Amy Wilson could hear her co-worker's dying breaths as she sat on the ground with blood pouring out of her shoulder.
She could feel herself getting weaker as she lost more blood.
"I can't believe this guy came in and shot us," she told the 911 operator. "I don't know who he is."
Wilson, 33, was shot the afternoon of Jan. 14 along with three other women - Kathryn "Kitty" Donovan, 61, Deborah Tillotson, 59, and Manessa Donovan, 18. The older Donovan lay lifeless inside the house on Wilhelm Road.
Tillotson lay closer to the screen door clinging to life, Wilson said. Paramedics arrived minutes later, but she would be pronounced dead at the scene.
Manessa Donovan was pregnant. Wilson told the operator Donovan was shot multiple times and was crying.
"Manessa, stay calm, baby," Wilson said while on her cell phone.
John Kalisz, 55, was charged with first-degree murder in the deaths of Tillotson and Kitty Donovan.
Wilson later told detectives at the hospital that Kalisz said nothing as he stood over her and shot her point blank, said Hernando County Sheriff Richard Nugent.
Kalisz, 55, eluded capture and traveled three counties north into Cross City.
He noticed he was being followed by an unmarked vehicle and pulled into a gas station off U.S. 19 and opened fire, authorities said.
Kalisz was shot six times. Capt. Chad Reed of the Dixie County Sheriff's Office was fatally wounded.
Kalisz remains hospitalized and is expected to live.
"How exactly did this happen?" the 911 operator asked Wilson, who made the call shortly before 3 p.m. Thursday.
"A man came in the house and started shooting," she said. "I don't know who he is."
Wilson said she worked for Kitty Donovan at Sci\ART Global, a home-based business. She had started working there a week earlier.
Efforts to contact Wilson were unsuccessful Wednesday.
The 911 call lasted nearly eight minutes.
Wilson spoke clearly, sometimes forcefully throughout her communication with the 911 operator.
Twice she interrupted the conversation and screamed for help. She started panicking the longer she waited for ambulances to arrive.
"Oh my God," Wilson said at the start of the call. "Someone came in and started shooting and I don't know where I'm at ... I'm shot. I need help."
The house where the shootings took place is located close to the Winter Street intersection and Wilson told the operator she was at a house near Winter Drive.
She called out to Manessa Donovan and asked her the name of the street where the house was located, but she was unresponsive.

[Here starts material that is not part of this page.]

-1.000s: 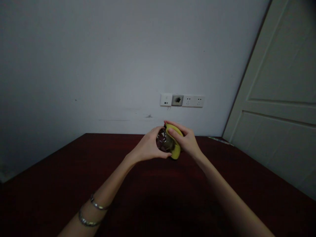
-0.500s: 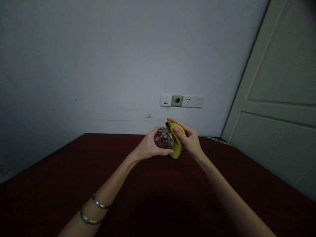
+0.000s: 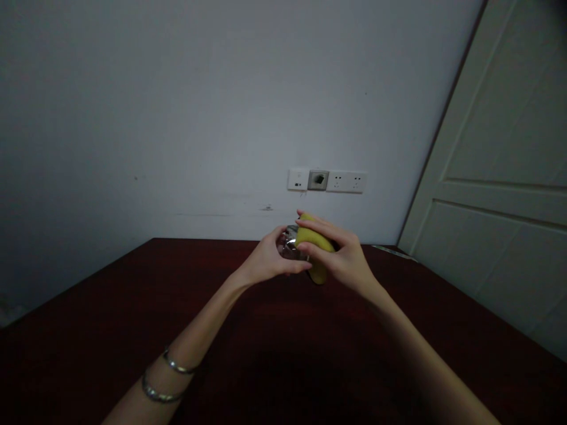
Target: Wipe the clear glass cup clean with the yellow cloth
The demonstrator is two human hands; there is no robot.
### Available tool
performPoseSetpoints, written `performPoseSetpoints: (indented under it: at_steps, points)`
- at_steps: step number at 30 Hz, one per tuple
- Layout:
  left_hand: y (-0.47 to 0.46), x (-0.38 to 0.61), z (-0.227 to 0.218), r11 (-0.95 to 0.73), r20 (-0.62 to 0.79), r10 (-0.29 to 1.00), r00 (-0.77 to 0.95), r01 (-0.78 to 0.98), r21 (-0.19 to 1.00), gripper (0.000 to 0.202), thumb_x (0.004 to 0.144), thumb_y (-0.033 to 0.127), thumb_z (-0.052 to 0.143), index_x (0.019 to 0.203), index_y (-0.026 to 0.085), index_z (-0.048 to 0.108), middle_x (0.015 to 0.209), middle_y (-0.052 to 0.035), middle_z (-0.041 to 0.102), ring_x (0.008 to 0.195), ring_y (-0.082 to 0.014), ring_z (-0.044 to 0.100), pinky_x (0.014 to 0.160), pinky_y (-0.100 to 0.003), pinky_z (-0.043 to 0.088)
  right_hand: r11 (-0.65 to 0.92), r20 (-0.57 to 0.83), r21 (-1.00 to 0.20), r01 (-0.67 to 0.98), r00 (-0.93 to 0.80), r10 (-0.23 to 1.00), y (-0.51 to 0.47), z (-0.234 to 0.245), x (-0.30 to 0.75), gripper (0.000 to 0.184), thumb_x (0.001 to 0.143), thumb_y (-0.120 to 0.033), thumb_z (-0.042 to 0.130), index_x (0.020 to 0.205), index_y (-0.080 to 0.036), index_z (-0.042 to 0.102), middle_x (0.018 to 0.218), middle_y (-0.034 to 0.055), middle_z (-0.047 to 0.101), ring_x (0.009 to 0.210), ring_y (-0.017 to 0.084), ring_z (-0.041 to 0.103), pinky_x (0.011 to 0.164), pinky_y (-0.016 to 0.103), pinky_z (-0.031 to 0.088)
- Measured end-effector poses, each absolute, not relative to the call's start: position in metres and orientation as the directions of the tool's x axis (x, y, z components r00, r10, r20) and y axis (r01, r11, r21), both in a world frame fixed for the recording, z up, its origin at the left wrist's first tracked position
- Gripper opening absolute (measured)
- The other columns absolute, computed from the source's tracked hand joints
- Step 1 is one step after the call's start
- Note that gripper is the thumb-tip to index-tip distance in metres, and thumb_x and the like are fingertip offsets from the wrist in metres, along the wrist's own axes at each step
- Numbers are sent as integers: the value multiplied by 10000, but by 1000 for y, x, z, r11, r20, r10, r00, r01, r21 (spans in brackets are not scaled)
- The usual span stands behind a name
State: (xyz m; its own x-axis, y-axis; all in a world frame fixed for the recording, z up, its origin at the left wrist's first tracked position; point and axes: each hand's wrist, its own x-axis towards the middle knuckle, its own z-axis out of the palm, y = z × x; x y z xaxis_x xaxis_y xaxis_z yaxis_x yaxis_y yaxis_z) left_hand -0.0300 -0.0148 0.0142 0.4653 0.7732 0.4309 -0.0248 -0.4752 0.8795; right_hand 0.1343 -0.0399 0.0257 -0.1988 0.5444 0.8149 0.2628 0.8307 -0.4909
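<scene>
Above a dark red table [image 3: 110, 307], my left hand [image 3: 266, 262] is closed around a small clear glass object [image 3: 290, 248] with shiny facets. My right hand [image 3: 345, 260] presses a yellow cloth [image 3: 312, 242] against the right side and top of the glass, fingers wrapped over the cloth. Most of the glass is hidden by the cloth and my fingers. Two silver bangles [image 3: 166, 381] sit on my left forearm.
A pale wall stands behind the table with a row of white sockets [image 3: 328, 180]. A cream door [image 3: 500, 177] is at the right. A thin flat strip [image 3: 392, 251] lies near the table's far right edge.
My right hand has slid the yellow cloth leftward over the top of the glass, covering more of it. My left hand has held nearly the same place.
</scene>
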Motion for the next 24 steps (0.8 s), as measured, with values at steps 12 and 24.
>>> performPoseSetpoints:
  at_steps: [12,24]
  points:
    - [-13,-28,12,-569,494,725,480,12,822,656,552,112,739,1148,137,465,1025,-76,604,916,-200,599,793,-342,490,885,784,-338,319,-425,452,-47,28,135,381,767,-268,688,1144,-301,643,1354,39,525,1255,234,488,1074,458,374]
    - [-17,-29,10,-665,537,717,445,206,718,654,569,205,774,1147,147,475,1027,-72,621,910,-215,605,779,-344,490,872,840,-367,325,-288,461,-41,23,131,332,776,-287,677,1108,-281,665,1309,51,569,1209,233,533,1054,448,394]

"I'm going to get someone to you, OK?" the operator told Wilson.
"Please help," Wilson screamed. "I'm shot."
She told the 911 operator she was shot in the arm and back. Later during the conversation she said she might have been shot in the stomach.
By the 90-second mark, Wilson gave a description of the gunman, a man she previously had not met.
He had gray hair and was wearing a baseball cap and a blue sweatshirt, she said.
When asked about the other women at the house, Wilson told the 911 operator Manessa Donovan was pregnant and was crying.
"Are you shot, Manessa?" she called out to her.
Wilson said she was outside when the gunman burst inside the house. She never went inside, but could hear Kitty Donovan screaming.
"Please hurry," she told the operator. "It's burning and there's a lot of blood coming out of it. I don't know what to do."
The operator asked Wilson whether anyone nearby had a towel or shirt she could use to stem the bleeding.
"No, we're all shot," she said. "No one can move."
Wilson was asked whether the shooter was still on the premises and she did not know.
"I'm sorry I don't mean to yell, but I'm bleeding and I'm hurt," she told the operator.
After she gave a more-precise location, she started to feel the effects of her wounds. The pool of blood around her was getting bigger.
"I'm not feeling good right now," Wilson said. "Please help."
"That's why we're going to stay on the phone together, OK?" the operator said.
"I feel like I'm getting sleepy," said Wilson.
She asked whether she should stand and try to move around, but the operator told her to stay still.
She assured the operator she could move her arms and legs.
Then Wilson's attention turned to Tillotson, who was still lying near the house.
"I hear Debbie," she said. "It sounds like she's trying to breathe on her own and I can't help her."
After nearly six minutes of speaking to the operator, Wilson could hear the sirens in the distance.
"I hear them. I hear them, Manessa," she yelled.
"I don't want to die," Wilson said.
"They're coming for you, OK?" the operator said.
"I don't want to die," she said.
"No," the operator said assuredly. "We're going to stay on together, OK? They're coming for you and they're trying to get there as fast as they can."
"It's taking too long," Wilson said. "I don't want to die in Brooksville."